If such a budget is enacted, use it as the basis for spending caps for a new Budget Control Act. Make the targets realistic and self-enforcing for purposes of Appropriations Committee allocations. 

Contingencies

In the event the majority in the House shifts due to early retirements or insurrection indictments, the Senate majority and the House minority should have legislation ready to enact a Public Option, including reconciliation instructions for the FY24 budget year. Please see the attachment for details. 

As any such change in control will only last through the special election cycle, this should be the second priority. The first must be amending the Electoral Count Act and the jurisdiction of the Ethics Committees to provide for the enforcement of the Fourteenth and Twentieth Amendments, including provisions for removing and related disability for members and the president-elect.

The President’s Budget addresses the following two top line points:

Lowers Health Care Costs, making permanent the expanded premium tax credits that the Inflation Reduction Act extended, providing Medicaid-like coverage to individuals in States that have not adopted Medicaid expansion, paired with financial incentives to ensure States maintain their existing expansions.

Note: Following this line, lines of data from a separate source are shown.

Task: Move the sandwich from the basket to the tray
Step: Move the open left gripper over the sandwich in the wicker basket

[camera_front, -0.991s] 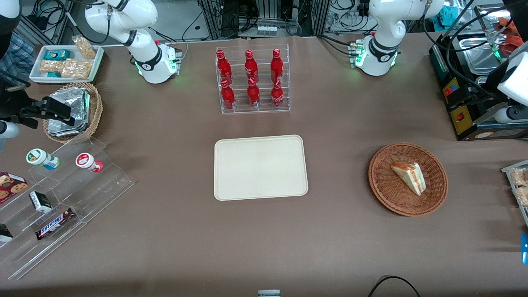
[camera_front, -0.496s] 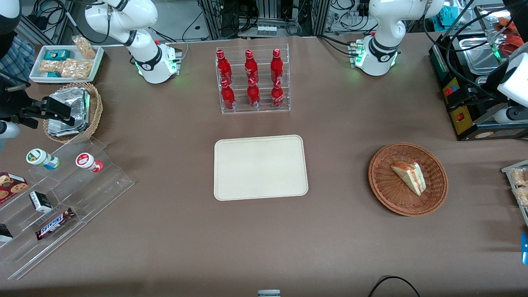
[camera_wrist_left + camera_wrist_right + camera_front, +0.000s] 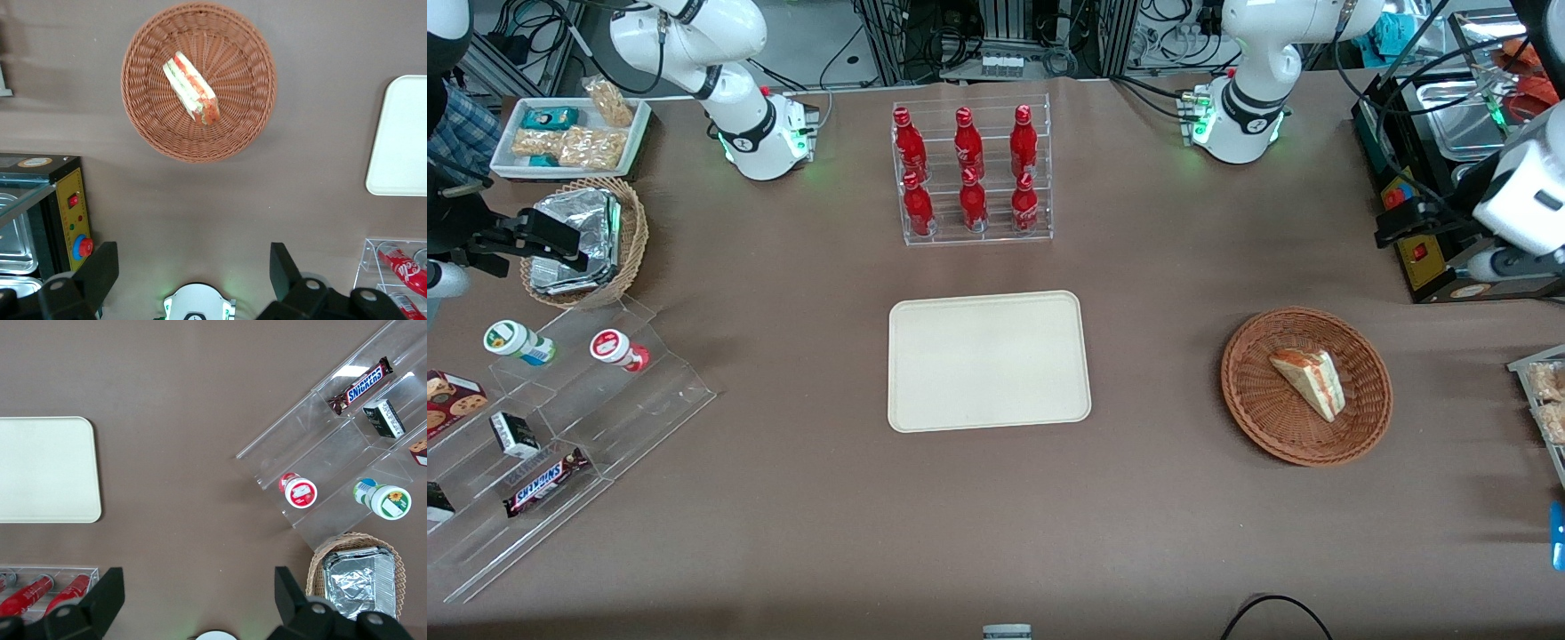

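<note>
The sandwich, a clear-wrapped white-bread wedge with red and green filling, lies in the shallow reddish-brown wicker basket toward the working arm's end of the table. The wrist view also shows the sandwich in the basket. The cream tray lies bare at the table's middle, and its edge shows in the wrist view. My gripper hangs high above the table, farther from the front camera than the basket and nearer the working arm's end. It is open and empty, with the fingers wide apart.
A black control box with coloured buttons stands at the working arm's end beside my gripper. A clear rack of red bottles stands farther back than the tray. A tan basket of foil packs, a snack stand and a white snack tray sit at the parked arm's end.
The working arm has swung in from the table's end toward the middle, and its black gripper now shows in the front view. The sandwich, basket and tray have not moved.
</note>
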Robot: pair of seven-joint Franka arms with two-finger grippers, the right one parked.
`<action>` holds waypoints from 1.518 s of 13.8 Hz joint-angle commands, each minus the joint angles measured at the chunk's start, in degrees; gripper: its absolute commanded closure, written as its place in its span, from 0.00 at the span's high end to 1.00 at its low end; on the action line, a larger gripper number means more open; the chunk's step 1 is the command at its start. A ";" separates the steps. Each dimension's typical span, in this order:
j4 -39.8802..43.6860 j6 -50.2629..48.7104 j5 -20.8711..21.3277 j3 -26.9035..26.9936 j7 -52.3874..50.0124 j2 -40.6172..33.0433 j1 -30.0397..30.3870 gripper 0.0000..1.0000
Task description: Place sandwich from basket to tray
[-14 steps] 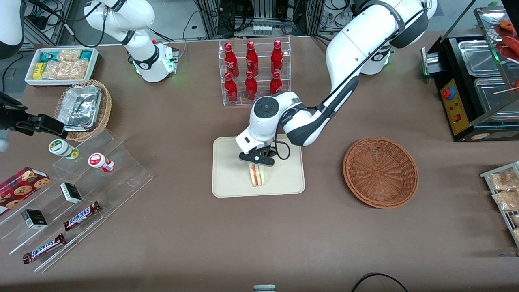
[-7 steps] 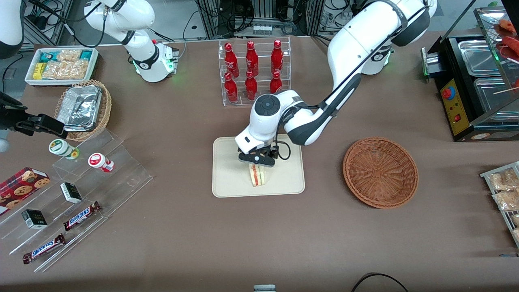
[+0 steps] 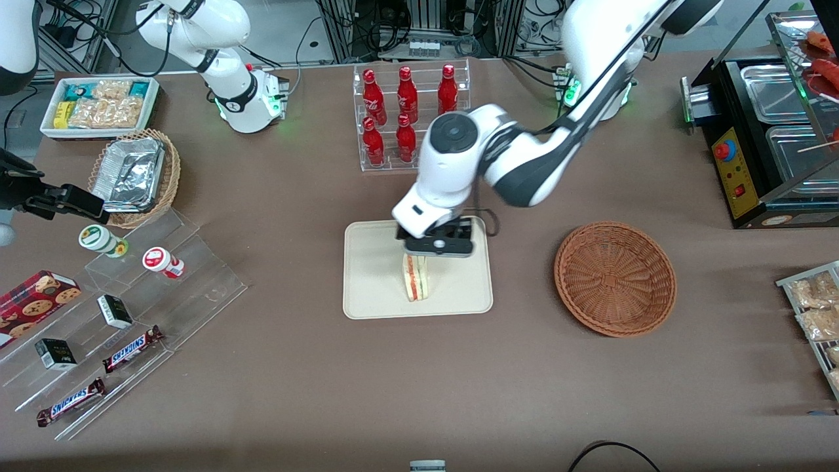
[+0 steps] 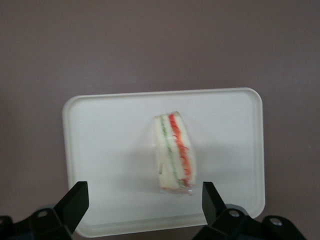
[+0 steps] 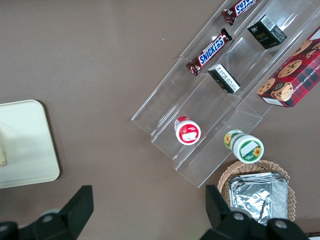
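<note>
— Fingers (image 4: 75, 202) spread wide now, nothing between them; half a second back, closed low around the sandwich's top edge.

— Means a release?

— Looks so. Gripper (image 3: 438, 246) lifted clear, hanging above the sandwich (image 3: 415, 278) instead of down on it. Wrist camera looks straight down past both open tips to the wedge (image 4: 174, 153) with a gap all round.

— And the sandwich itself?

— Same spot as a second ago: standing on edge on the tray (image 3: 367, 295), near its middle, red and green filling stripes facing up. No tipping visible after the let-go.

— Basket?

— Basket (image 3: 615, 278) sits well apart, toward the working arm's end of the table, with nothing in it.

— So the job?

— Judged as good as done: sandwich out of the basket, resting on the tray, no longer held. Only the arm's retreat seems left, and a straight rise should keep the open tips off the wrap.
</note>
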 commanded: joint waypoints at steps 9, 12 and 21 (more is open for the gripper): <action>-1.51 -12.62 -3.16 -0.37 1.05 -10.77 15.57 1.00; -1.42 -16.32 -5.87 -0.19 8.06 -12.88 18.82 1.00; -1.69 -25.89 -17.30 12.36 32.85 -20.79 20.59 1.00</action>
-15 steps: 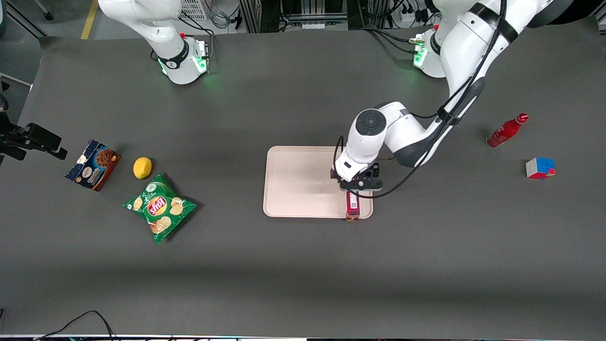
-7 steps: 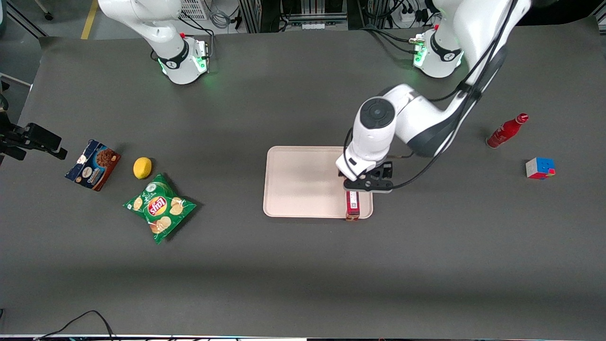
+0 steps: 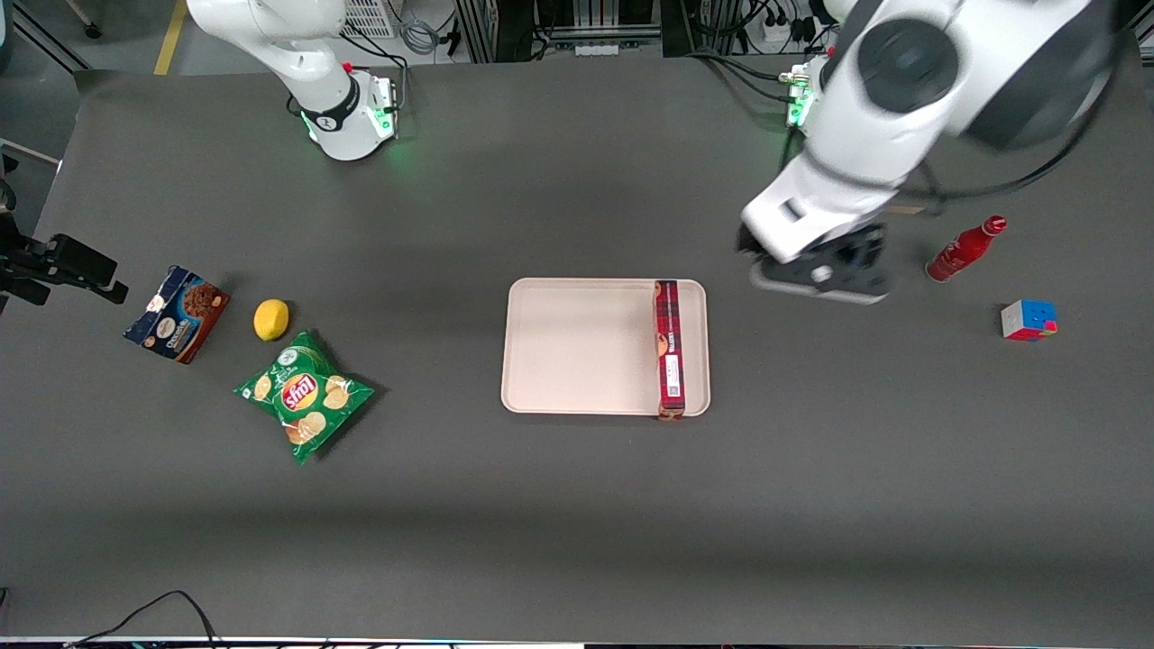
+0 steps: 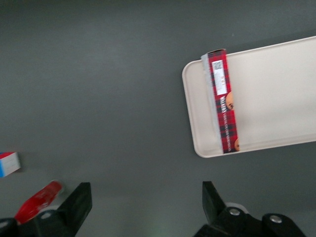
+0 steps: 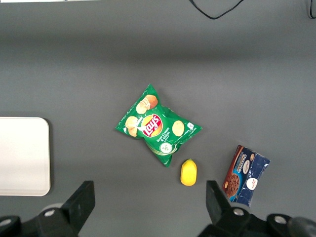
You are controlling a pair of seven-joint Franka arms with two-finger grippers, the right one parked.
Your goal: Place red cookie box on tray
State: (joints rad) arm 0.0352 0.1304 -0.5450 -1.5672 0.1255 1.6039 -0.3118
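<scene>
The red cookie box (image 3: 670,350) is a long narrow tartan carton lying flat on the tray (image 3: 577,347), along the tray's short edge nearest the working arm, spanning that side. It also shows in the left wrist view (image 4: 224,101), lying on the tray (image 4: 271,94). My left gripper (image 3: 816,278) is raised high above the table, between the tray and the red bottle, apart from the box. Its fingers (image 4: 79,205) stand wide apart with nothing between them; the gripper (image 4: 146,207) looks down on bare table.
A red bottle (image 3: 965,249) and a colour cube (image 3: 1028,320) lie toward the working arm's end. A chocolate cookie box (image 3: 177,314), a lemon (image 3: 270,319) and a green chips bag (image 3: 304,395) lie toward the parked arm's end.
My left gripper has let go of the red cookie box, risen and pulled away from the tray toward the red bottle. The box stays lying on the tray, now fully in view.
</scene>
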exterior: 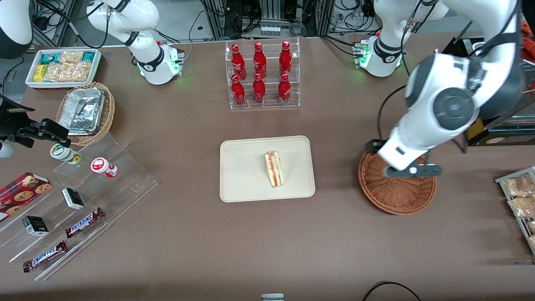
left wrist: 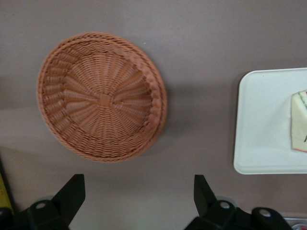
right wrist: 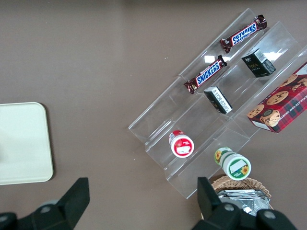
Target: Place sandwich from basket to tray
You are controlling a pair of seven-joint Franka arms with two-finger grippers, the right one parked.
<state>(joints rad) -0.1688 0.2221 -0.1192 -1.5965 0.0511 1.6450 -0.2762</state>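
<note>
So the claw [left wrist: 139,194] is hanging above the basket [exterior: 397,192], fingers [left wrist: 71,194] spread wide with nothing between them. In the wrist view both dark fingertips sit apart over bare tabletop [exterior: 267,242] just beside the basket's rim, and the woven bowl [left wrist: 101,96] has nothing in it, you can see right down to the little square knot in the middle of the weave.

The sandwich [exterior: 273,169] is already on the tray [exterior: 242,184], lying roughly in the middle of it, cut edge up so the red and green filling stripes show. The wrist camera only catches one corner of it [left wrist: 300,122] at the edge of that view, sitting on the cream tray [left wrist: 261,124]. Tray and basket are apart from each other, with a strip of brown tabletop between them; the basket is toward the working arm's end.

Farther from the front camera than the tray there's a clear acrylic rack [exterior: 264,75] with six red bottles in two rows. Toward the parked arm's end: a lighter wicker basket with foil containers [exterior: 85,110], a white bin of snack packets [exterior: 62,67], and clear stepped shelves [exterior: 83,209] with two Snickers bars [exterior: 83,221], small dark boxes, a cookie box [exterior: 21,194] and two little round tubs. A tray of snack bags [exterior: 520,196] pokes in at the working arm's end.
</note>
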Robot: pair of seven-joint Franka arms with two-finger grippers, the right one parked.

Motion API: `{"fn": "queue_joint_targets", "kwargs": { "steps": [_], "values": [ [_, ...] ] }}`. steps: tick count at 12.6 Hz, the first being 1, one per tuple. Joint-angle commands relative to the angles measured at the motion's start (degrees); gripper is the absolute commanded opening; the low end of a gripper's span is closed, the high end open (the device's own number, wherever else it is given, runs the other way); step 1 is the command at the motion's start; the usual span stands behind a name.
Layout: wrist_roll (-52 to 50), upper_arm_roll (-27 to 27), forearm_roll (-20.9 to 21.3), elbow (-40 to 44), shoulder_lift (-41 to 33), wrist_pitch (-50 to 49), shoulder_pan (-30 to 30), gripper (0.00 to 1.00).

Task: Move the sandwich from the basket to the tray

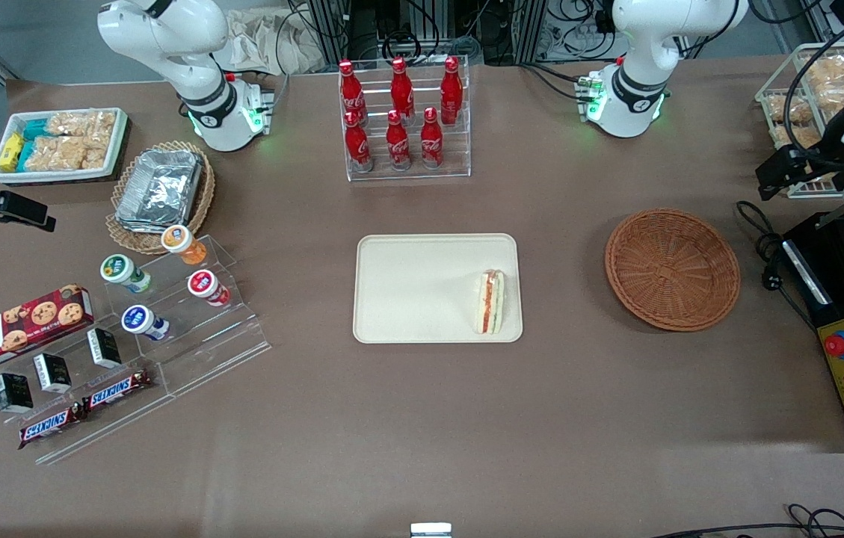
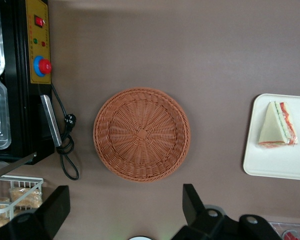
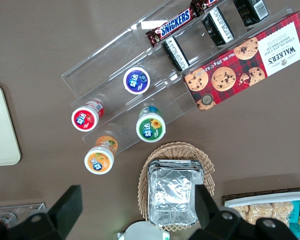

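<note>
The sandwich (image 1: 490,302) lies on the tray (image 1: 407,291) near its edge closest to the basket (image 1: 672,268), which sits on the worktop (image 1: 422,418) toward the working arm's end, while the gripper (image 2: 125,210) hangs above the basket, jaws apart, holding nothing.

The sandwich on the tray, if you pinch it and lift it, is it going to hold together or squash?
The sandwich is soft white bread over layered filling, so it would probably squash under a firm pinch. Its layers could slide apart. It looks light and lies flat on the tray, so rolling seems unlikely. The gripper hangs open above the empty basket.
</note>
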Motion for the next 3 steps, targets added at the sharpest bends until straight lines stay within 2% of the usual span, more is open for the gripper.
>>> {"fn": "queue_joint_targets", "kwargs": {
  "steps": [1, 3],
  "values": [
    [1.4, 0.64, -0.92, -2.23, -1.75, 1.35, -0.68, 1.0],
    [1.31, 0.82, -0.92, -1.79, -1.39, 1.34, -0.5, 1.0]
  ]
}}
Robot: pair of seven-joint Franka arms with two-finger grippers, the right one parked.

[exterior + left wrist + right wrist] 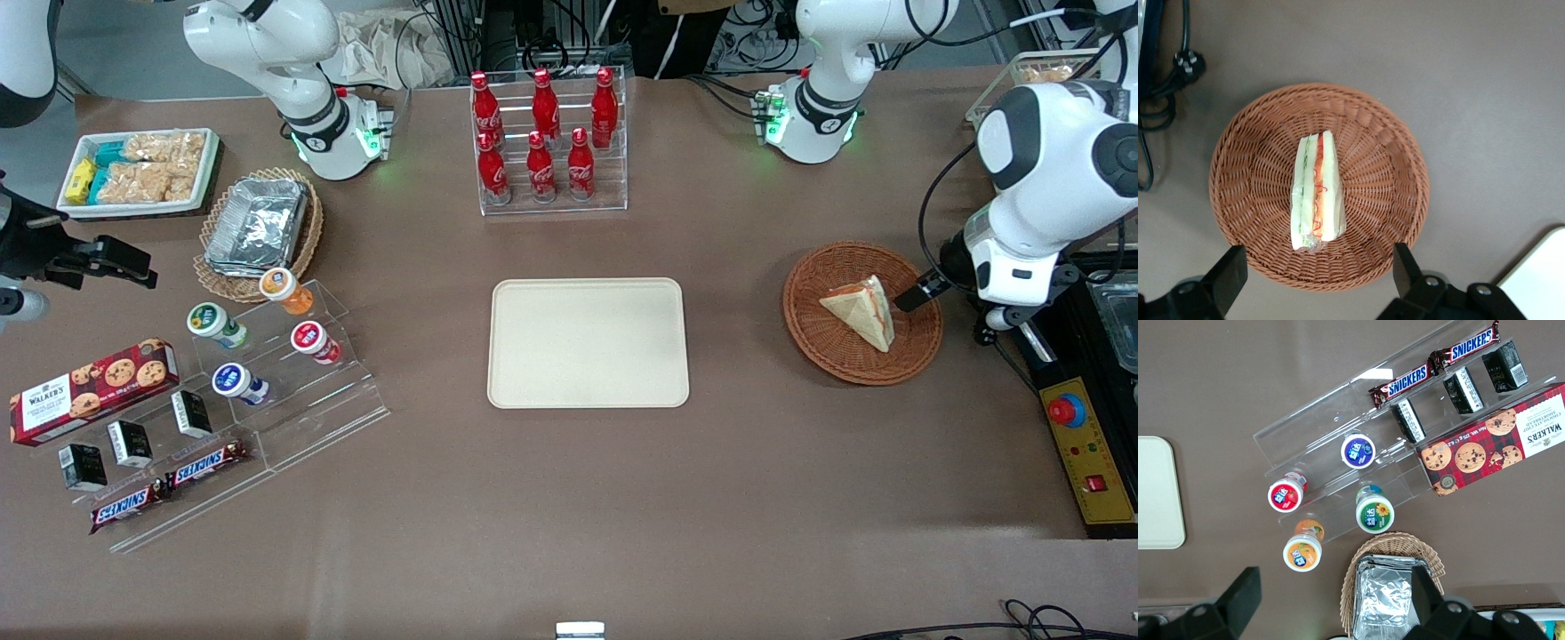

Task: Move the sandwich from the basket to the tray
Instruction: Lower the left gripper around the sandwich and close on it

Protects and Strengthens Medicare,  extending the solvency of the Medicare Hospital Insurance (HI) trust fund indefinitely by modestly increasing the Medicare tax rate on incomes above $400,000, closing loopholes in existing Medicare taxes, and directing revenue from the Net Investment Income Tax into the HI trust fund as was originally intended. 

Regarding lowering healthcare costs, the President is forgetting his promise to create a  Public Option. 

We disagree with the president on how to shore up the HI trust fund and expand the Affordable Care Act.  ACA subsidies are too low and are funded by taxing the wrong people (investors). Families in the Silver Plan still have problems meeting copays and paying premiums. The funding is also unfortunate. Rather than expanding Medicaid, replace it for the non-elderly with the  Public Option proposed in 2009.  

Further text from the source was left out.